Лицо Рубенау странно дрогнуло, брови полезли на лоб, сделав его маленьким и морщинистым, как печеное яблоко, руки беспокойно задвигались на взбухших коленках.
— Вы очень странно поставили вопрос, господин Бользен…
— Рубенау, вы меня, видимо, плохо слышали. Я задал вам вполне однозначный вопрос, извольте отвечать мне так же однозначно…
— Больше всего я ненавижу тех безответственных демагогов, которые привели Германию к кризису…
— К нынешнему?
— Что вы, что вы! Я имею в виду, конечно, кризис тридцатого года!
— К кризису тридцатого года — судя по нашим газетным публикациям — Германию привели большевики, Интернационал, евреи и американский финансовый капитал. Могу я расценить ваш ответ таким образом?
— Да, именно таким образом я и хотел ответить.
— Нет, ваш ответ я вправе толковать совершенно иначе: не будь в Германии левых и евреев или, наоборот, будь они умнее, сплоченнее и сильнее, мы бы не пришли к власти и вам не пришлось пережить столько, сколько вы пережили…
— О нет, господин Бользен, вы слишком своевольно трак…
— Вы лжете мне! Вы ненавидите нас так, как обязан ненавидеть своего мучителя несчастный мучимый. Если вы возразите мне, я прекращу собеседование, верну вас в камеру и судьбой вашей семьи придется заниматься кому-то другому, но никак не мне. Ну?
— В первые годы моего заточения действительно меня порою посещала ненависть к тем, кто не захотел объективно разо…
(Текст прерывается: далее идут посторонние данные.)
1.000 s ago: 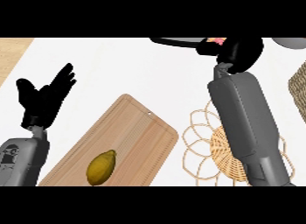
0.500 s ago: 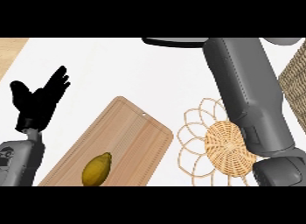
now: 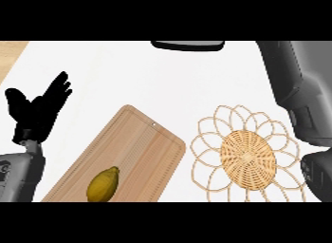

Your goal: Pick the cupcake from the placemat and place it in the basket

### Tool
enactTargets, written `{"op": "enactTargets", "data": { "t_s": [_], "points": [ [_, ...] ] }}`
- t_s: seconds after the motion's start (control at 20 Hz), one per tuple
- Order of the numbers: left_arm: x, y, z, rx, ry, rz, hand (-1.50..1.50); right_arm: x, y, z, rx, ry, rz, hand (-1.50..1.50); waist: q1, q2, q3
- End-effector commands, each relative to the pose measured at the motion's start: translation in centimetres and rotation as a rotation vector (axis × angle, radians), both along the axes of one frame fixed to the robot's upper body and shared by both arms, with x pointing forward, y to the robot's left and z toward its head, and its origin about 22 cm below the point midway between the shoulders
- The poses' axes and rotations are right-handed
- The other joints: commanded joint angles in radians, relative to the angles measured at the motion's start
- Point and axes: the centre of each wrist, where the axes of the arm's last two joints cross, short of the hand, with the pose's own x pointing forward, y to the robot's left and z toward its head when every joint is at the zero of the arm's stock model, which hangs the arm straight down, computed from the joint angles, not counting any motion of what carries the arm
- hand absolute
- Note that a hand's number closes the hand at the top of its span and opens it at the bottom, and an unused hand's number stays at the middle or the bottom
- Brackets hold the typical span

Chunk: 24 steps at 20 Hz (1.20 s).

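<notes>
The woven placemat [image 3: 247, 153], with a dense round middle and a looped wire edge, lies bare at the lower right. No cupcake shows on it or anywhere else in the head view. No basket shows either. My right forearm [image 3: 305, 95] runs up the right side past the placemat and leaves the picture at the top, so the right hand is out of sight. My left hand [image 3: 36, 111] rests open at the left edge, fingers up, holding nothing.
A wooden cutting board [image 3: 133, 152] lies slantwise at the lower middle with a yellow lemon [image 3: 103, 184] on its near end. A dark rounded object [image 3: 188, 45] pokes in at the top edge. A wood-coloured strip [image 3: 1, 57] borders the white counter at the far left.
My right arm has swung up and to the right; its hand, with something pinkish in it a second ago, has left the top of the view. The left hand has hardly moved.
</notes>
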Motion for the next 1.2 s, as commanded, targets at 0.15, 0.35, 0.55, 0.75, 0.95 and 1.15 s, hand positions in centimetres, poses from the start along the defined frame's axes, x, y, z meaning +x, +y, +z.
{"op": "enactTargets", "data": {
  "t_s": [0.15,0.35,0.55,0.75,0.95,1.15],
  "points": [
    [-0.2,0.1,0.4,0.009,-0.003,0.010,0.00,0.7,-5.1,2.4,0.059,0.026,-0.263,1.50,-0.009,-0.003,0.001],
    [-0.3,-0.2,-0.1,0.005,-0.010,-0.003,0.00,0.7,-9.0,2.4,0.049,0.035,-0.362,1.50,-0.010,0.002,0.001],
    [-1.5,0.7,-0.6,0.001,0.011,0.029,0.00,0.9,-8.9,-0.1,0.068,0.052,-0.397,1.50,-0.030,-0.014,0.002],
    [-1.1,1.3,-1.1,-0.009,0.023,0.053,0.00,0.4,-12.4,-1.2,0.078,0.064,-0.365,1.50,-0.050,-0.016,0.002],
    [-2.1,2.6,-0.6,0.003,0.015,0.058,0.00,0.0,-13.9,-3.2,0.069,0.093,-0.370,1.50,-0.058,-0.022,0.002],
    [-0.5,1.2,0.6,0.009,0.022,0.066,0.00,-0.9,-15.8,-7.7,0.098,0.056,-0.364,1.50,-0.070,-0.023,0.003]
  ]
}}
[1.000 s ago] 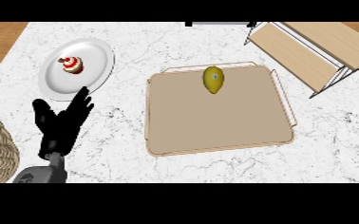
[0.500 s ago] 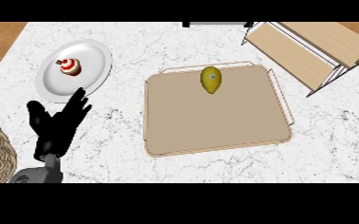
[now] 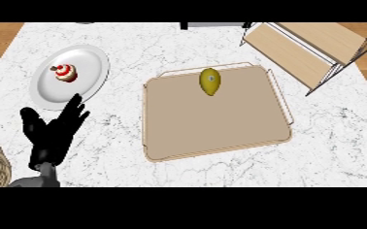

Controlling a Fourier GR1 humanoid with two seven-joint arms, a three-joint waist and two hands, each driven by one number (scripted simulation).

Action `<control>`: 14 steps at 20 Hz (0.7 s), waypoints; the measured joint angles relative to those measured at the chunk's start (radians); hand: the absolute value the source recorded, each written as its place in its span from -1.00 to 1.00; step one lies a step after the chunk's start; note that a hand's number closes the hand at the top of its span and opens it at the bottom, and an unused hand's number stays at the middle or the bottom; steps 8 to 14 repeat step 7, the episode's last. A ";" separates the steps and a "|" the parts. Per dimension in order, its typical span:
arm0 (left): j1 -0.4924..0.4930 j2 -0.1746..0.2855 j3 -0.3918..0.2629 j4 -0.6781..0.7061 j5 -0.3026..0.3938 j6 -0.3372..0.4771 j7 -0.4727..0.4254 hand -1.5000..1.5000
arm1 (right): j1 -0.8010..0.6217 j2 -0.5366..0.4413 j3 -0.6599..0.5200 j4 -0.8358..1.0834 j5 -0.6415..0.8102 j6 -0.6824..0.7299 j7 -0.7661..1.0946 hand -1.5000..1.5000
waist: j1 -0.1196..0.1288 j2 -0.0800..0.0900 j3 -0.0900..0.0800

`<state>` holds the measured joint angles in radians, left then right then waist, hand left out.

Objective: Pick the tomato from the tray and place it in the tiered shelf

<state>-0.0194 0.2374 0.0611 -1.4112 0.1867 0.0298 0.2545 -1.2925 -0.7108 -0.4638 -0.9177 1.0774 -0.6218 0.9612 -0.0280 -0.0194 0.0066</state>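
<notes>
while the left hand (image 3: pixel 52 136) spreads empty fingers (image 3: pixel 72 107), the tomato (image 3: pixel 209 81) points lengthwise toward the robot.

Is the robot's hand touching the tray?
No, the open left hand is over the counter near the plate, with bare marble between it and the tray.

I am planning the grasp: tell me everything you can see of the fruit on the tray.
The fruit is yellowish-olive, not red, with smooth skin. It is egg-shaped, rounder at its far end, tapering to a blunt tip toward the robot, with a small pale spot near its middle. It lies whole on the tan tray, close to the far rim's middle. Only the tray touches it.
</notes>
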 measured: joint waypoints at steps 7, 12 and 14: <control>0.017 0.006 0.015 -0.003 0.003 -0.007 -0.006 0.00 | 0.158 -0.029 -0.059 -0.331 -0.076 0.133 0.078 -1.00 | -0.017 -0.004 0.000; 0.017 0.006 0.015 -0.003 0.003 -0.007 -0.006 0.00 | 0.158 -0.029 -0.059 -0.331 -0.076 0.133 0.078 -1.00 | -0.017 -0.004 0.000; 0.017 0.006 0.015 -0.003 0.003 -0.007 -0.006 0.00 | 0.158 -0.029 -0.059 -0.331 -0.076 0.133 0.078 -1.00 | -0.017 -0.004 0.000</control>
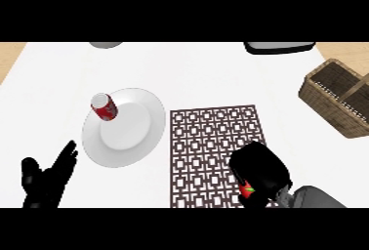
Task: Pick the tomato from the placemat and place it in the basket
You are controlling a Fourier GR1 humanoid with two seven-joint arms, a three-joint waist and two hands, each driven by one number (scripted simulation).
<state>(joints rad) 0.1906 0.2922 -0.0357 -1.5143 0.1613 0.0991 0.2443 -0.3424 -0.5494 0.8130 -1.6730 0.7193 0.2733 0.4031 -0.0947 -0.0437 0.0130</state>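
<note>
White tabletop (216,73) noted: right hand (261,168) has its fingers curled round the tomato (247,189) at the near right edge of the placemat (209,141); recommend lifting straight up, then carrying far-right above the basket (320,100) rim before releasing.

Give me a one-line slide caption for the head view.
Right hand curled round the tomato at the placemat, near corner; basket at far right; left hand open, lower left.

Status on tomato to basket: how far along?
Done: the right robot hand is curled round the tomato. In hand: the tomato is over the placemat's near corner; lift unclear. Left: carry it to the basket at right and release.
</note>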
— Послушайте, Рубенау, я сейчас стану вам говорить то, что вы думаете, а вы лишь кивайте мне, если согласны, или же, в случае несогласия, мотайте мне головою слева-направо… Впрочем, если вам удобнее, можете мотать справа-налево… Итак, думаете вы сейчас следующее: «Ты, нацистский ублюдок и садист, недолго тебе осталось мучить меня и мою семью, будьте вы прокляты, вся ваша банда! Будь проклят тот день, когда вы сломали меня на детях и жене, заточенных вами в тюрьму, вы же звери, вы готовы на все во имя вашей бредовой идеи! Но ничего, собаки, ничего, отольются вам мои слезы, не думайте, что я ничего не сказал людям в Праге и Роттердаме, куда вы отправляли меня! Я предупредил о вашем плане Фаину Шор, поэтому-то она и пришла на свидание в сопровождении двух своих вооруженных друзей, только ваших головорезов было больше, и они были обучены, как надо хватать в лесу на границе этих наивных подпольщиков… Ничего, собаки, ничего, в Роттердаме я тоже предупредил моих собеседников об опасности, я делал это аккуратно, я умнее вас, я знал, что ваше кошмарное правление так или иначе кончится крахом, я думал впрок, а вы — ослепленные своим расовым идиотизмом — не хотели думать даже на год вперед… И когда меня вывозил с собою Эйхман в Будапешт, я успел шепнуть пару слов раввину, тот все понял, меня простят, а вот никому из вас прощения не будет!»